→ EXERCISE DETAILS: What lines of the data below hold the string "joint"? Copy each one.

___ DATA PROVIDED

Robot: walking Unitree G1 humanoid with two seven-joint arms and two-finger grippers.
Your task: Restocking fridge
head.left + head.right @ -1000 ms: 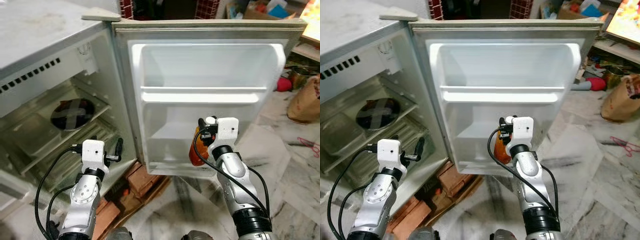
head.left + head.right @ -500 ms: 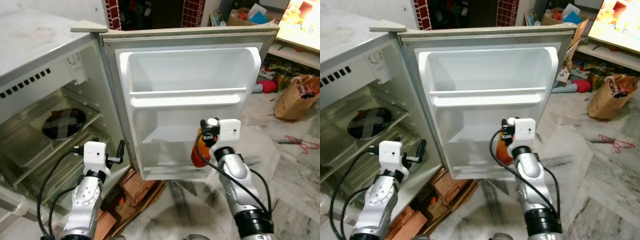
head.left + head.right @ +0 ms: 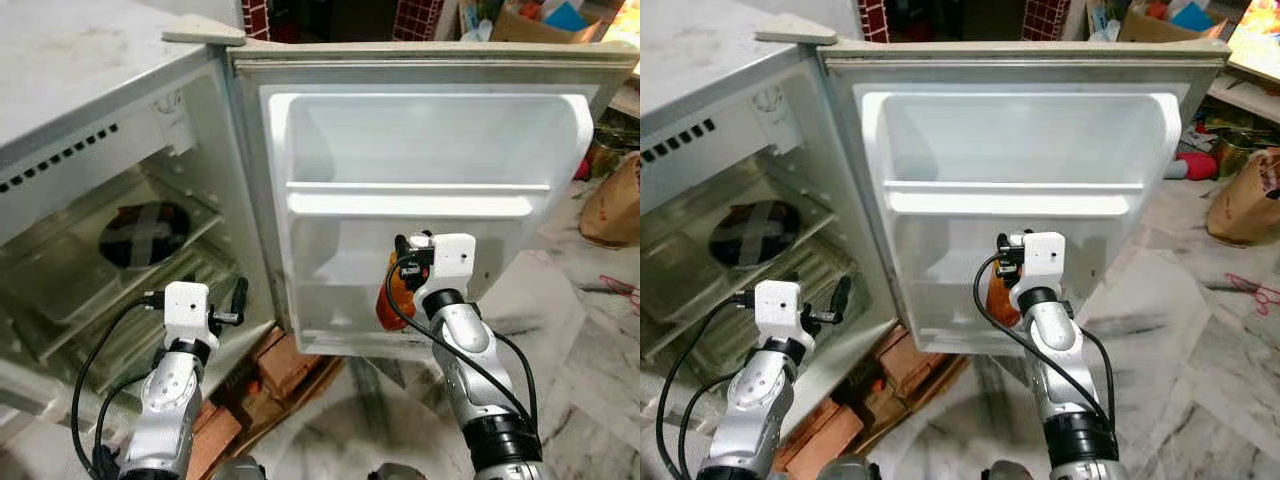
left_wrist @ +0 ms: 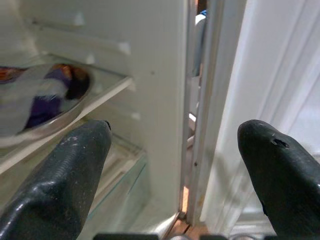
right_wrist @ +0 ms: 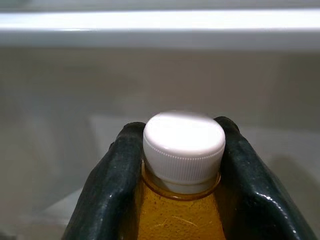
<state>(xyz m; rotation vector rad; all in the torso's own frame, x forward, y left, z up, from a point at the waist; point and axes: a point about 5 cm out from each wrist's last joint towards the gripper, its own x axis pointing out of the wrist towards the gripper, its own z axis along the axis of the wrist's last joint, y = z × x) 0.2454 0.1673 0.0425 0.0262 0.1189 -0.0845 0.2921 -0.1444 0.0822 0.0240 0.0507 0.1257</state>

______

→ TASK OUTPUT:
Robot: walking Unitree G1 humanoid with two seven-joint arms and two-finger grippers.
<state>(xyz m; rotation vector rad; all in the torso's own frame, x forward, y left, z up, from a point at the waist; point and axes: a point about 5 cm out from each wrist's last joint towards the gripper, its own x axis pointing out of the wrist towards the gripper, its own z axis along the axis of the wrist's last joint, y = z × x) 0.2454 0.1673 0.0425 0.0262 0.1189 -0.0845 0.2921 -0.1444 0.0822 0.0240 0.0507 0.1257</state>

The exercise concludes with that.